И вдруг вице-губернатор как бы догадался об этом.
— Послушайте, Киприанов… — сказал он. — Вы, брат, ни с кем из зазорных лиц не якшайтесь, мой вам добрый совет.
Оба, отец и сын, словно остолбенели. Киприанов мял в пальцах так и не поданную челобитную.
— Я ничего дурного не хочу вам сказать, — поспешил успокоить Ершов. — Нет за вами дурного. Но все они, — он снова сделал движение рукою на потолок, — все они, именующие нас худофамильными, подлой чернью, — что им наши дела, что им наши заслуги перед государем?… Не давайте им повода, Киприанов!
Он ничего более не стал объяснять, крепко пожал обоим руки и отпустил.

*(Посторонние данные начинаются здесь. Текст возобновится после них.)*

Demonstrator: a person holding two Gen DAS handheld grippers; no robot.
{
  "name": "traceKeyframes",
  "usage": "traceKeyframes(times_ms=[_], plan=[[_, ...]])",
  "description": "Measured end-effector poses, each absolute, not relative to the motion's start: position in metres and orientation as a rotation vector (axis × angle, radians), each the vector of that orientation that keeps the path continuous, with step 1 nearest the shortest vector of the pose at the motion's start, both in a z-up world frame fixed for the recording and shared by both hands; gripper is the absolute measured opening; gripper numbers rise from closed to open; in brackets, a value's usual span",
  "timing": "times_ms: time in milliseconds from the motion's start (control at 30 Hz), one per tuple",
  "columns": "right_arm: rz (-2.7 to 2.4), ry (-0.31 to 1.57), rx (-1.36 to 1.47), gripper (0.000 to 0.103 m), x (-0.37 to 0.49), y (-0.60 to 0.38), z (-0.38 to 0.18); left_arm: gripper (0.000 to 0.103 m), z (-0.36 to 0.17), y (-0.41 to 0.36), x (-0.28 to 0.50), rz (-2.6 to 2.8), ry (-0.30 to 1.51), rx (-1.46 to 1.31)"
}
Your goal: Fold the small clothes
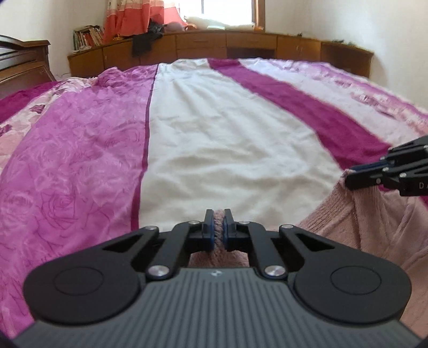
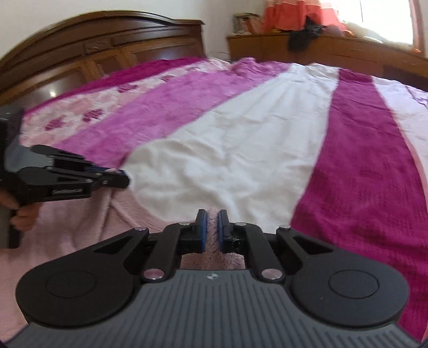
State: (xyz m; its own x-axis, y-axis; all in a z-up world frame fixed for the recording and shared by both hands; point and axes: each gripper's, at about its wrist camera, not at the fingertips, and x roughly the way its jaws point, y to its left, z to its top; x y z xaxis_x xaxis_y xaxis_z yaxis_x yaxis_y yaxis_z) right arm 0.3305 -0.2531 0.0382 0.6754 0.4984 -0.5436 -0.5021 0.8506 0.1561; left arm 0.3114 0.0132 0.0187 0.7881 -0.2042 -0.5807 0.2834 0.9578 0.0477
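Left gripper (image 1: 218, 227) pinches pink knit sweater (image 1: 361, 227) at lower centre; right gripper (image 2: 211, 227) nips the same edge. Garment spans between them along the bedspread (image 1: 214, 133) near edge, both equally near

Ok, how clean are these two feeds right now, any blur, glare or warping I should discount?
Left wrist view: mostly sharp on the left hand-held gripper clamping the pink knit garment; the window is blown out, and the fisheye bows the bedspread. Right wrist view: motion blur smears the headboard and cabinet; the right hand-held gripper stays crisp.
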Motion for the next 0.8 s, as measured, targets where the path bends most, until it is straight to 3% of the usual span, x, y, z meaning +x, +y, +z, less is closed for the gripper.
traceKeyframes(times_ms=[233, 267, 333, 500, 800], plan=[[0.450, 0.682, 0.071, 0.012, 0.345, -0.248, 0.013, 0.015, -0.002, 0.012, 0.331, -0.198, 0.680, 0.153], [0.437, 0.664, 0.106, 0.013, 0.342, -0.251, 0.018, 0.024, 0.002, 0.016, 0.332, -0.193, 0.683, 0.128], [0.421, 0.632, 0.149, 0.025, 0.334, -0.258, 0.028, 0.041, 0.013, 0.022, 0.332, -0.170, 0.667, 0.095], [0.400, 0.582, 0.206, 0.043, 0.298, -0.274, 0.060, 0.042, 0.049, 0.031, 0.314, -0.124, 0.620, 0.112], [0.421, 0.501, 0.273, 0.055, 0.193, -0.286, 0.131, 0.042, 0.115, 0.051, 0.240, -0.106, 0.576, 0.124]])
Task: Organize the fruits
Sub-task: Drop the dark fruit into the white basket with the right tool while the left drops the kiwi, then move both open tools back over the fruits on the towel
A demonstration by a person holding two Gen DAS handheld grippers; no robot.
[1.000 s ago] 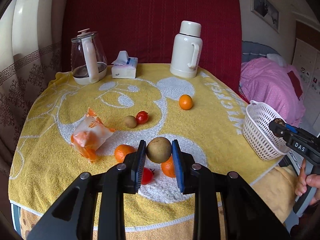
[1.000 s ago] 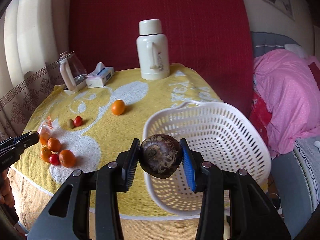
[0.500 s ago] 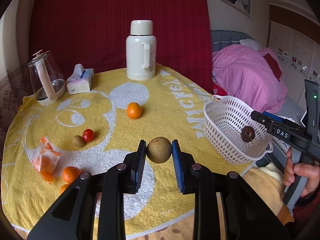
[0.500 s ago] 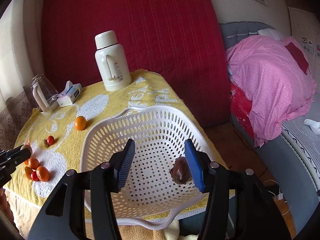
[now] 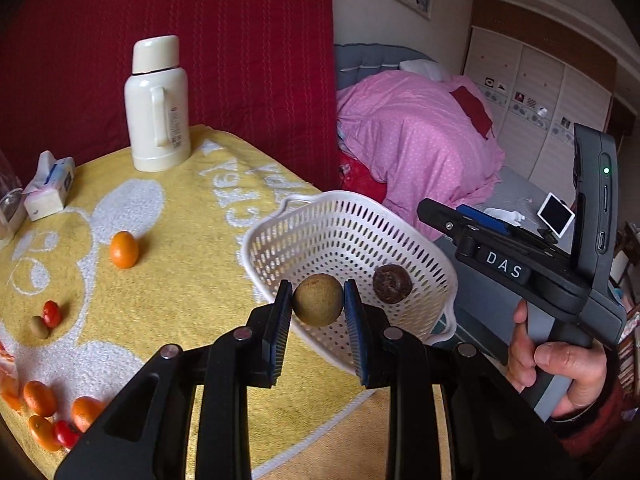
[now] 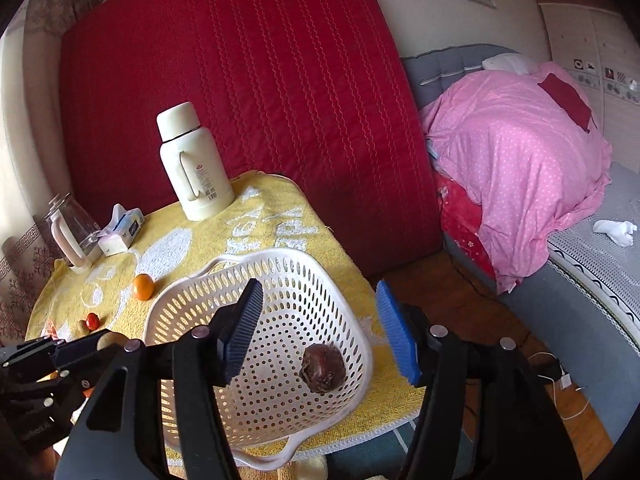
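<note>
My left gripper is shut on a round brown-green fruit and holds it just over the near rim of the white basket. A dark brown fruit lies in the basket; it also shows in the right wrist view. My right gripper is open and empty above the basket. An orange, a small red fruit and a small brown fruit lie on the yellow towel. Several oranges sit at the near left edge.
A cream thermos, a tissue box and a glass kettle stand at the back of the table. A red padded wall is behind. A bed with a pink quilt is to the right.
My left gripper has swung right with its fruit to the basket's rim. My right gripper opened and let the dark fruit fall into the basket, then drew back a little.
</note>
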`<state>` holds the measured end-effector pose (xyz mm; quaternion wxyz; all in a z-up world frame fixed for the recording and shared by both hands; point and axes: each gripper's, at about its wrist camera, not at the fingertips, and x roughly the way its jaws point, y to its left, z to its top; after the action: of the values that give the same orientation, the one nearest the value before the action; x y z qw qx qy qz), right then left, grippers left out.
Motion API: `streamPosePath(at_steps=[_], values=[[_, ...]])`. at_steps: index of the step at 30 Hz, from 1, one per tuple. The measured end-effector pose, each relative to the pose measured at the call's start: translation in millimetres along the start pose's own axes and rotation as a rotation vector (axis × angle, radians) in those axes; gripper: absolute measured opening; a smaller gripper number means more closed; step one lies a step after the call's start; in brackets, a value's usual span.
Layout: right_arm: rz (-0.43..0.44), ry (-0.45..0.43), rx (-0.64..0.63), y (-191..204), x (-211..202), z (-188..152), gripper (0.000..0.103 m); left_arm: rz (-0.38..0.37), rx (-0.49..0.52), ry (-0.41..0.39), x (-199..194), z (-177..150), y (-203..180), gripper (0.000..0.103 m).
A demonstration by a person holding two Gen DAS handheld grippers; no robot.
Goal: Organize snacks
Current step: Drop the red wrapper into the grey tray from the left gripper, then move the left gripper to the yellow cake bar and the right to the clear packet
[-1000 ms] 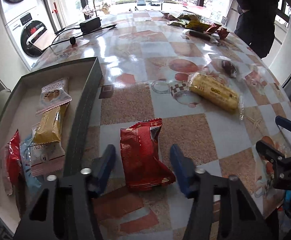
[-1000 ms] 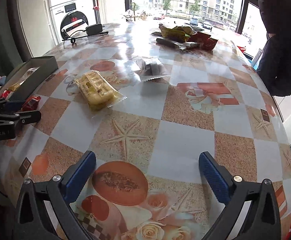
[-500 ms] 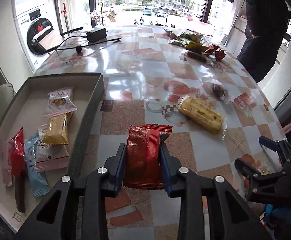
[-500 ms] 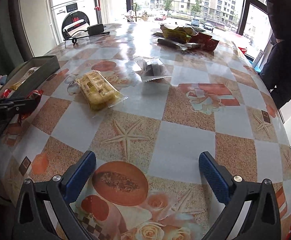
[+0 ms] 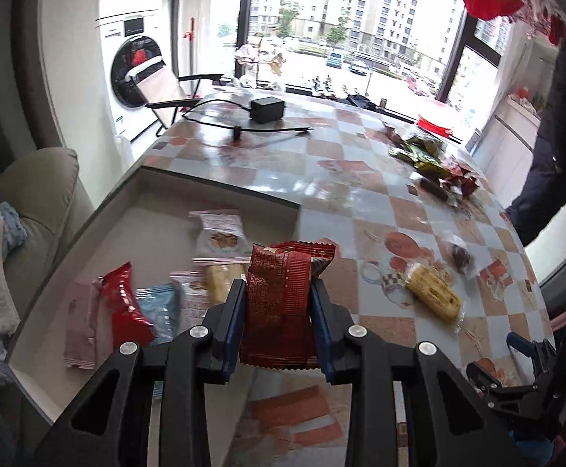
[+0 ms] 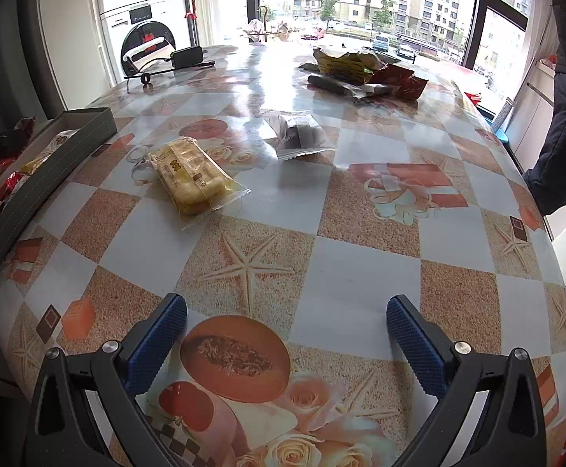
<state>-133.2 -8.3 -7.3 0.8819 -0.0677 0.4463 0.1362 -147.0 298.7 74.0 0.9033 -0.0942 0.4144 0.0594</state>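
Observation:
My left gripper (image 5: 279, 311) is shut on a dark red snack packet (image 5: 281, 299) and holds it in the air over the right edge of the grey box (image 5: 220, 188). The box holds several snacks, among them a cookie packet (image 5: 220, 237), a red packet (image 5: 127, 307) and a light blue one (image 5: 158, 307). My right gripper (image 6: 286, 330) is open and empty, low over the table's near edge. A yellow wafer packet (image 6: 191, 177) lies on the table, also in the left wrist view (image 5: 432, 297). A clear packet with a dark snack (image 6: 300, 136) lies beyond it.
A pile of snack packets (image 6: 356, 70) sits at the far right of the table. A black adapter with cable (image 5: 267, 109) lies at the far end. A sofa with cloths (image 5: 30, 202) is left of the box. A person in dark clothes (image 5: 555, 148) stands at the right.
My left gripper closed on the dark red packet, lifted it off the table and carried it left toward the box. The right gripper has stayed put.

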Motion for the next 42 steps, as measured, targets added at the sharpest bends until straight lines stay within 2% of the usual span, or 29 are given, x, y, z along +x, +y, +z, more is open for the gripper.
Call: streamPosePath(at_steps=[3, 5, 9, 11, 14, 17, 23, 27, 29, 31, 38, 42], values=[[0.000, -0.001, 0.000, 0, 0, 0, 0.103, 0.068, -0.077, 0.041, 11, -1, 23, 0.041], [0.000, -0.001, 0.001, 0, 0, 0, 0.103, 0.080, -0.097, 0.070, 16, -6, 28, 0.059], [-0.001, -0.001, 0.001, 0, 0, 0, 0.103, 0.069, -0.045, 0.053, 13, -16, 10, 0.071], [0.000, -0.001, 0.001, 0, 0, 0, 0.103, 0.035, -0.005, 0.040, 11, -19, -9, 0.081], [0.000, -0.001, 0.001, 0, 0, 0, 0.103, -0.009, 0.100, 0.056, 18, -27, -46, 0.084], [0.000, -0.001, 0.001, 0, 0, 0, 0.103, 0.001, 0.164, 0.088, 37, -36, -75, 0.085], [0.001, 0.003, -0.003, 1, 1, 0, 0.103, 0.025, 0.080, 0.152, 73, -47, -76, 0.085], [0.014, 0.041, -0.015, 1, 4, 7, 0.103, 0.045, 0.136, 0.113, 74, -55, -83, 0.090], [0.025, 0.084, -0.026, 0, 8, 15, 0.103, 0.025, 0.153, 0.083, 74, -60, -85, 0.097], [0.035, 0.125, -0.017, -7, 15, 27, 0.103, 0.013, 0.171, 0.091, 76, -61, -85, 0.103], [0.133, 0.202, 0.183, -46, 47, 84, 0.103, 0.009, 0.168, 0.083, 74, -61, -81, 0.103], [0.091, 0.213, 0.170, -44, 73, 118, 0.103, 0.008, 0.169, 0.084, 74, -61, -81, 0.103]])
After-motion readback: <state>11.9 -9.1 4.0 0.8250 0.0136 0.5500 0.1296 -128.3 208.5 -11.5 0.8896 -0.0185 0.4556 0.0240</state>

Ехали молча домой оба Киприановы, тень неведомой беды легла на их смутные головы.
И теперь, ночью, бодрствуя один, Бяша думал: сказать, не сказать отцу про Тележный двор? Конечно, это и есть то зазорное знакомство, о котором предупреждал Ершов. Но как примет это отец?
Может быть, ему самому идти не мешкая к вице-губернатору, указать на злоумышленников. Впрочем, какие же они злоумышленники? Они Устинью хотят вызволить, болезную его Устю!
Но странно — имя Усти как-то не возбуждало уже в нем той сладости и тревоги, как раньше. Что-то отболело, отсохло, как жухлый листок, отвалилось… И он мучился, лег и в полусне метался в постели, тем более что горницу с вечера жарко натопили — начались заморозки.
А утром начался кавардак. Явился сват Варлам, стал объясняться с Киприановым:
— Ты, Онуфрич, блаженненький, что ли, скажи уж прямо! Вроде Петечки Мырника, который сидит на цепи, хе-хе! Ну что ты все корпишь над своей ландкартой, что ты имеешь с нее? Делай лубок — это же живые деньги! Нет, брат, нам с тобою кумпанствовать несподручно — я вроде на лошади еду, ты вроде пешком тащишься… Не понимаю, не понимаю, видит бог! Ему же, простаку этакому, был дан в руки царский указ — никому на Москве ни одной книги в продажу не пускать, предварительно у Киприанова не загербя. Да это же скипетр, это же власть! Мне бы такой указ, я бы у себя в избе степы золотом обил, как у князя Голицына! Все московские книготорговцы мне бы нужники чистили!